143 points | by todsacerdoti 10 hours ago ago

36 comments

  • KvanteKat 6 hours ago

    For those interested in looking slightly more into the characteristic function, it may be worth pointing out that the characteristic function is equal to the Fourier-transform (with the sign of the argument being reversed) of the probability distribution in question.

    In my own experience teaching teaching probability theory to physicists and engineers, establishing this connection is often a good way of helping people build intuition for why characteristic functions are so useful, why they crop up everywhere in probability theory, and why we can extract so much useful information about a distribution by looking at the characteristic function (since this group of students tends to already be rather familiar with Fourier-transforms).

    • jamessb 5 hours ago

      Yes, this provides good intuition about why it is useful: the PDF of the sum of two random variables is the convolution of the original PDFs. A convolution is awkward to work with, but by the convolution theorem it is a multiplication in the Fourier domain. This immediately suggests that the Fourier transform of a PDF would be a useful thing to work with.

      If you don't say that this is what you are doing then it all seems quite mysterious.

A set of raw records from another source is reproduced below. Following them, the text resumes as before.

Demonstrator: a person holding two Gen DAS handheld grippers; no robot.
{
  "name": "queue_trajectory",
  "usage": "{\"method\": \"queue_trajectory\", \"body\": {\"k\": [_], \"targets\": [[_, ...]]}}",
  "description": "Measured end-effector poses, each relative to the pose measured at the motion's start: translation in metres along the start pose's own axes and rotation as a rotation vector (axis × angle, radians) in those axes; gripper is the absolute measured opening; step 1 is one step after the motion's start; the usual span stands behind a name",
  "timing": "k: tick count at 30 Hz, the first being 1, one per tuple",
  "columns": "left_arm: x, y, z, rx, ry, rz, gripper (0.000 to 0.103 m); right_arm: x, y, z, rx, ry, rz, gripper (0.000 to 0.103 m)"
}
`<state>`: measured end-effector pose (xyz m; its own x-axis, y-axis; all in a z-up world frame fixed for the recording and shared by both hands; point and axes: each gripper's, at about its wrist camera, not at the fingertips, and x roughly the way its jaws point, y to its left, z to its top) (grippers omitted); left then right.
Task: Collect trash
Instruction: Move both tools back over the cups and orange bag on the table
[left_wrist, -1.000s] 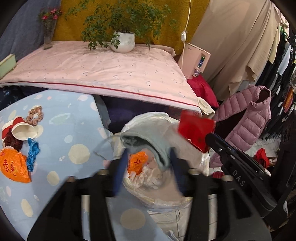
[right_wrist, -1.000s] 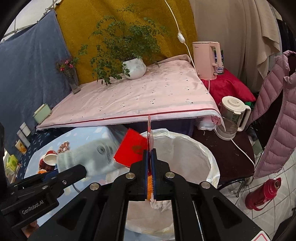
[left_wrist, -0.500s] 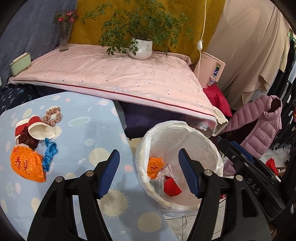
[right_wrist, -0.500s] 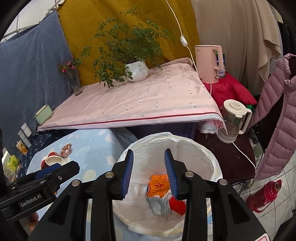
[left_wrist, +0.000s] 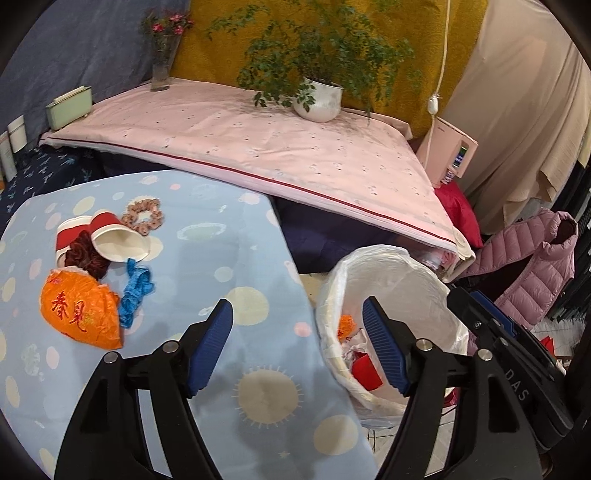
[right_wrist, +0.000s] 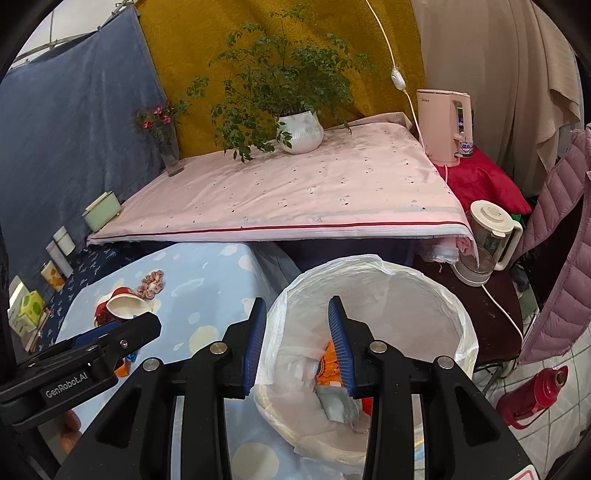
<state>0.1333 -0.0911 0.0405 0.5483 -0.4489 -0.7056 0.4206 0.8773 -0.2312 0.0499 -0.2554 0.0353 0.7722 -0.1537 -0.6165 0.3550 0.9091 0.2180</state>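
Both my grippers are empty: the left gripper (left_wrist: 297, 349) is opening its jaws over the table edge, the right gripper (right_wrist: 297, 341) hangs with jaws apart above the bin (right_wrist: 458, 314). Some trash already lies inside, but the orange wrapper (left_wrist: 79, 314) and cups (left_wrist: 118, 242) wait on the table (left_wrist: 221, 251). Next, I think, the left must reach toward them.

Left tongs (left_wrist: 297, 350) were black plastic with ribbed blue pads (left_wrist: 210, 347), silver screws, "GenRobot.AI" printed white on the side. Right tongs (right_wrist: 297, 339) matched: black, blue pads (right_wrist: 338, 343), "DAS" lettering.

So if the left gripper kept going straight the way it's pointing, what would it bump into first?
Probably the blue spotted tablecloth near its edge; the left gripper is opening, empty, with the bin just beside, though depth is unclear.
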Motion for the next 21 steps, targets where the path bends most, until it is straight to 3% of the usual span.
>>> {"method": "queue_trajectory", "body": {"k": [13, 21], "targets": [[-0.010, 0.048, -0.007, -0.064, -0.006, 0.069, 0.070, 0.007, 0.042, -0.009, -0.066, 0.033, 0.044, 0.035], [-0.014, 0.083, -0.014, -0.116, -0.007, 0.140, 0.082, 0.016, 0.074, -0.017, -0.101, 0.060, 0.078, 0.040]]}}
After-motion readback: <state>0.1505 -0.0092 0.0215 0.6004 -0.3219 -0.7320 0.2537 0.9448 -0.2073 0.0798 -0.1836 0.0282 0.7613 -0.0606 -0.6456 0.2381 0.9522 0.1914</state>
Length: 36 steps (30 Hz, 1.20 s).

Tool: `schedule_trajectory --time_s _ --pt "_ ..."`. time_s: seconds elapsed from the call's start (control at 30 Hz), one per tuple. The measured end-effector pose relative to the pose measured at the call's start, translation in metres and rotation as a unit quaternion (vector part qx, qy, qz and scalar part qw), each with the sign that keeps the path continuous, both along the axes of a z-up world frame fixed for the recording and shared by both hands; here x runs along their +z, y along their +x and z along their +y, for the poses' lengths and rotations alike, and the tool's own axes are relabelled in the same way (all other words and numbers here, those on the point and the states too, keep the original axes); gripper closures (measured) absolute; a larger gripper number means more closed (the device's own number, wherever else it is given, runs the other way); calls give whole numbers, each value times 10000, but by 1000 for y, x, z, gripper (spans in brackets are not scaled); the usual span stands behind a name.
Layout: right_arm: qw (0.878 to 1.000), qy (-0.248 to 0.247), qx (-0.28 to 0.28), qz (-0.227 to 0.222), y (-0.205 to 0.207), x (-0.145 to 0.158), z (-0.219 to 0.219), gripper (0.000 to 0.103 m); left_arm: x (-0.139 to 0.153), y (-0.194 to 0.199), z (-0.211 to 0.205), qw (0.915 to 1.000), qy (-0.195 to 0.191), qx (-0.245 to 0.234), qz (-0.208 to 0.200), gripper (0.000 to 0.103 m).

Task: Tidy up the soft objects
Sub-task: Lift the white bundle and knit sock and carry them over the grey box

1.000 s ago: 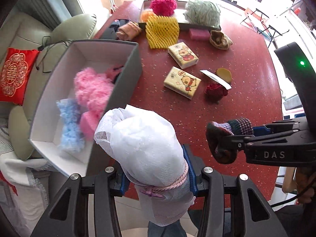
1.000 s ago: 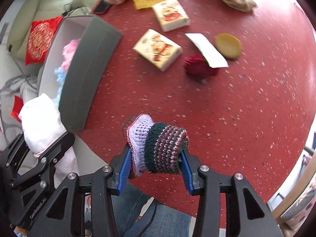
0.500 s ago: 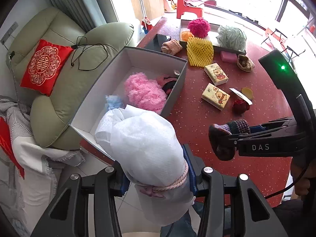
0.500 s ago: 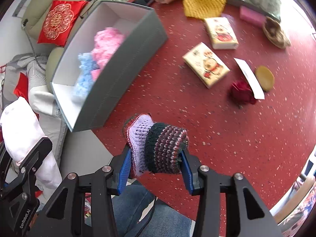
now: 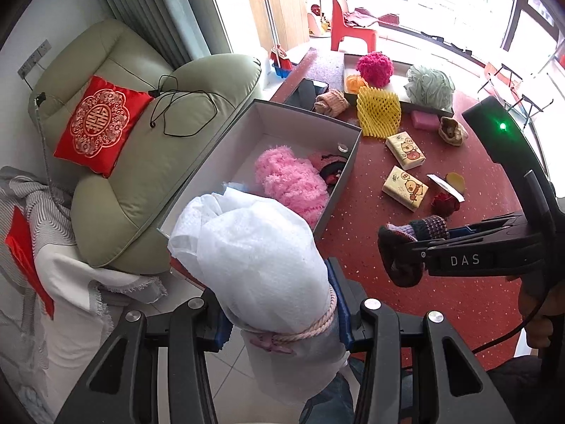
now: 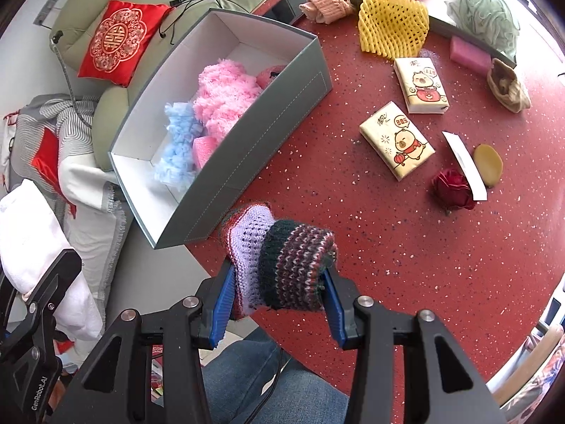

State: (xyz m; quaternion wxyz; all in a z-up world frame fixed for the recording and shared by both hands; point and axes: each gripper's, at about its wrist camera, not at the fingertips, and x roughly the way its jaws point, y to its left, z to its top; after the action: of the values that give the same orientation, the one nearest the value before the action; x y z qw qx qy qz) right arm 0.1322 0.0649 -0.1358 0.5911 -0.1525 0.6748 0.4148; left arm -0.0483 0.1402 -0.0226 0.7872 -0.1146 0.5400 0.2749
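Observation:
My left gripper (image 5: 280, 314) is shut on a white mesh bundle (image 5: 257, 261) tied with a pink cord, held above the near end of the grey box (image 5: 339, 183). My right gripper (image 6: 279, 304) is shut on a rolled knitted sock (image 6: 282, 265), purple and dark striped, over the red table (image 6: 406, 254) just right of the box's (image 6: 247, 155) near corner. In the box lie a fluffy pink piece (image 6: 226, 95), a light blue fluffy piece (image 6: 176, 145) and a pink sponge (image 6: 204, 148). In the left wrist view the right gripper (image 5: 420, 247) with the sock (image 5: 406, 247) hangs to the right.
On the table lie two tissue packs (image 6: 395, 141), a red rose (image 6: 452, 190), a yellow foam net (image 6: 392, 24), a pink sponge (image 6: 469, 53), a green bath pouf (image 6: 483, 17) and a beige sock (image 6: 328, 7). A green sofa (image 5: 123, 176) with a red cushion (image 5: 99, 123) stands left.
Both grippers have lifted and drawn back towards me with their loads, so the box and table look smaller and farther. Grips are unchanged.

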Motion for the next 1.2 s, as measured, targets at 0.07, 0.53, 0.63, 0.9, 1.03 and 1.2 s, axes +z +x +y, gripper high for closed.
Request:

      • creata an hour ago

        > the PDF of the sum of two random variables is the convolution of the original PDFs

        (Probably obvious to everyone reading, but the variables should be independent.)

    • fermisea 4 hours ago

      As a physicist, the moment when everything just clicked was when I realised that connected Feynman diagrams were basically the cumulants of that distribution. Then almost everything in physics is about "what is the characteristic/moment/cumulant generating function?" and associated Legendre transforms

    • nycticorax 2 hours ago

      I feel like it's almost criminal of textbook writers not to mention this when introducing the characteristic function... At least as an aside or a footnote, for readers already familiar with Fourier transforms.

    • bc569a80a344f9c 6 hours ago

      I had not made that connection and find that incredibly useful. Thank you for pointing that out.

    • ysofunny 5 hours ago

      but isn't a characteristic function just "the" way to bridge the gap between sets, functions, and logic(? ...a 3way bridge!?)

      I mean, it was useful for me to think about like a translation between sets and logic (this variable x is in the set xor not) into functions (a function f(x) that returns 1 or true whenever x is in set S)

      how the heck is that a fourier transform!??

      • jamessb 5 hours ago

        You're thinking of a "characteristic function" in the sense of "indicator function" of a subset (https://en.wikipedia.org/wiki/Indicator_function), which is different thing to the characteristic function of a probability density function.

      • KvanteKat 4 hours ago

        You can think of it like this:

        - The characteristic function of a random variable X is defined as the function that maps t --> ExpectedValue[ exp( i * t * X ) ]

        - Computing this expected value is the same as regarding t as a constant and integrating the function x --> exp( i * t * x) with respect to the distribution of X, i.e. if X has the density f, we compute the integral of f(x) * exp( i * t * x) with respect to x over the domain of f.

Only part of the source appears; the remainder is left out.